On June 23 Auditor-General Li Jinhua submitted the 2003 audit report to the Standing Committee of the 10th National People’s Congress (NPC). The report, disclosing alarming misuses of funds by central and local government agencies, has created a nationwide uproar.
The Oriental Outlook Weekly obtained an exclusive interview with Zhang Qiuxia, director of the National Audit Office’s (NAO’s) Department of Non-Profit Government Agencies Audit, to provide an official explanation of the report and the work of the NAO.
Oriental Outlook Weekly: This is the second time that the audit has discovered malpractice by the State Forestry Administration (SFA). Did they not make an effort to correct their problems?
Zhang Qiuxia: We did disclose in the 2002 report the malpractices of institutions under the SFA and direct them to correct those malpractices. The SFA has submitted its report on the process and result of corrective action to us. But other institutions under the SFA were caught misusing funds for the year 2003. The SFA knows it is important to correct malpractice by its subordinate institutions and plans to step up its efforts in this regard.
OOW: Some people say the monies that were used by the General Administration of Sports are connected with International Olympic Committee funds. Is that true?
Zhang: You can refer to the audit report for the answer to this question.
OOW: The NAO will reportedly audit institutions of higher learning. Why is that?
Zhang: The plan to audit institutions of higher learning is required by the Conference on Administration Honesty convened by the Central Commission for Discipline Inspection of the Communist Party of China and the State Council. Moreover, the citizens expect institutions of higher learning to be audited.

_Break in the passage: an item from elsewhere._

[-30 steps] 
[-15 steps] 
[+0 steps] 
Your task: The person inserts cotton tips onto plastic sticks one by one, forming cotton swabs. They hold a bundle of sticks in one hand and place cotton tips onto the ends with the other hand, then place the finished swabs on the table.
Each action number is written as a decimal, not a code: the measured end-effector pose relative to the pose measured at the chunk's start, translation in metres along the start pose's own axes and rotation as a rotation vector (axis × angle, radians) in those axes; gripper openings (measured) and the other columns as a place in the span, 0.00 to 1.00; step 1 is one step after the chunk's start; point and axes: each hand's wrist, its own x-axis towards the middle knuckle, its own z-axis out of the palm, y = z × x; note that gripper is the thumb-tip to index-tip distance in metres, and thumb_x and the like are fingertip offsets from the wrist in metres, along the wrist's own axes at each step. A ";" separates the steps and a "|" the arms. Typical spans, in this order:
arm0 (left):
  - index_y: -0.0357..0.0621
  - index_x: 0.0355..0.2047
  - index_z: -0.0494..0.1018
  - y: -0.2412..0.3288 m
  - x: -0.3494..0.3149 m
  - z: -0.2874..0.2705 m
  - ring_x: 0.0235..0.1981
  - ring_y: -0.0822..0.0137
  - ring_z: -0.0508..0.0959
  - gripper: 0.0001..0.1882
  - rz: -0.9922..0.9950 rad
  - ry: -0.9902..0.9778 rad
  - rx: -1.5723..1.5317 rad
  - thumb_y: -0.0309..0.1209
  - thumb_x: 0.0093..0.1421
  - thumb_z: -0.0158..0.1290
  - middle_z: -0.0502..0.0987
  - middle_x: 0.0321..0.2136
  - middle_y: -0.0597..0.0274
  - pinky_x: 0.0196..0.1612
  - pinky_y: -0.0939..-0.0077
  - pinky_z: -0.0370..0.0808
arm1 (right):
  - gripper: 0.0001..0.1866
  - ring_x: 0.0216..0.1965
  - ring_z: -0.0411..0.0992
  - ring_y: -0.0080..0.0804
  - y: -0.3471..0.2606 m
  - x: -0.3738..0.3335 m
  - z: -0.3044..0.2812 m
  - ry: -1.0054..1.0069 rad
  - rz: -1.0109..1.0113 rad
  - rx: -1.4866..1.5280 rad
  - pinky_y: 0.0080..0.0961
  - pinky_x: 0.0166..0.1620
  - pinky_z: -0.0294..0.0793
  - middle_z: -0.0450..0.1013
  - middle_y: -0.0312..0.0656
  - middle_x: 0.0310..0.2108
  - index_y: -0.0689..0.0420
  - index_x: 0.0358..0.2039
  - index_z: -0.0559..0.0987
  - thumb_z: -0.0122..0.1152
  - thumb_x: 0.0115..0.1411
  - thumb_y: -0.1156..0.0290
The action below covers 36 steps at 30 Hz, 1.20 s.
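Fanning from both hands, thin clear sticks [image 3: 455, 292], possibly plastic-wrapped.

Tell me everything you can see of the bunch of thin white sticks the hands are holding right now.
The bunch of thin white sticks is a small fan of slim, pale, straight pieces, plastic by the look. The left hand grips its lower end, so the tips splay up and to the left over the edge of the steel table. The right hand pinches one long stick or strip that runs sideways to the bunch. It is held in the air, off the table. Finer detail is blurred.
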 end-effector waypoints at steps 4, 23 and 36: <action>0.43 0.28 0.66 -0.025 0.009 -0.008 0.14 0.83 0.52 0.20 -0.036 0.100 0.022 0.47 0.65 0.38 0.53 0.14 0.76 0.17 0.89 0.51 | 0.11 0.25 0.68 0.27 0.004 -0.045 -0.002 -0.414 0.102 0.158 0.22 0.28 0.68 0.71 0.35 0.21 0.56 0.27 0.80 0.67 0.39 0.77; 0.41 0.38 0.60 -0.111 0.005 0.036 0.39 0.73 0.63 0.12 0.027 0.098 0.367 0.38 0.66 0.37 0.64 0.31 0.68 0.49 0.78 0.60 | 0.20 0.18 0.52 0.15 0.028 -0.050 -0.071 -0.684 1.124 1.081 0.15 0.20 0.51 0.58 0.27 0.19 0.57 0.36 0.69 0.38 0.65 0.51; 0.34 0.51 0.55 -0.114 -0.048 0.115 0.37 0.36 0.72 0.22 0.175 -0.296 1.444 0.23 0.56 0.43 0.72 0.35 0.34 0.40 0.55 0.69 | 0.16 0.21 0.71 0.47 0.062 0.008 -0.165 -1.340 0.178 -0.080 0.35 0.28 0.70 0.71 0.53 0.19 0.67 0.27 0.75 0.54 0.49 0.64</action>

OOW: What was the reaction of the Ministry of Education (MOE) to the audit report on basic education? We have seen little in the way of a response.
Zhang: The MOE knows the audit is important. It has stepped up its efforts to correct the unjustified education fees. Fifty counties are covered in the 2003 report; limited resources prevented us from auditing other counties. We are sure that malpractice exists in those unaudited counties as well.
OOW: According to Auditor-General Li Jinhua, the audit should eliminate severe malpractice in central government agencies in three years. Do the trends reflected in the past several years of audit reports confirm that prediction?
Zhang: In recent years, we have been intensifying our audits of budget utilization by central government agencies. The reports from 1999 to 2003 show that the incidence of malpractice, in general, has been declining. The 2003 figure is higher than that of 2002 because of the increase in the number of second-tier budget institutions that are covered by our audit and the rise in our audit resources.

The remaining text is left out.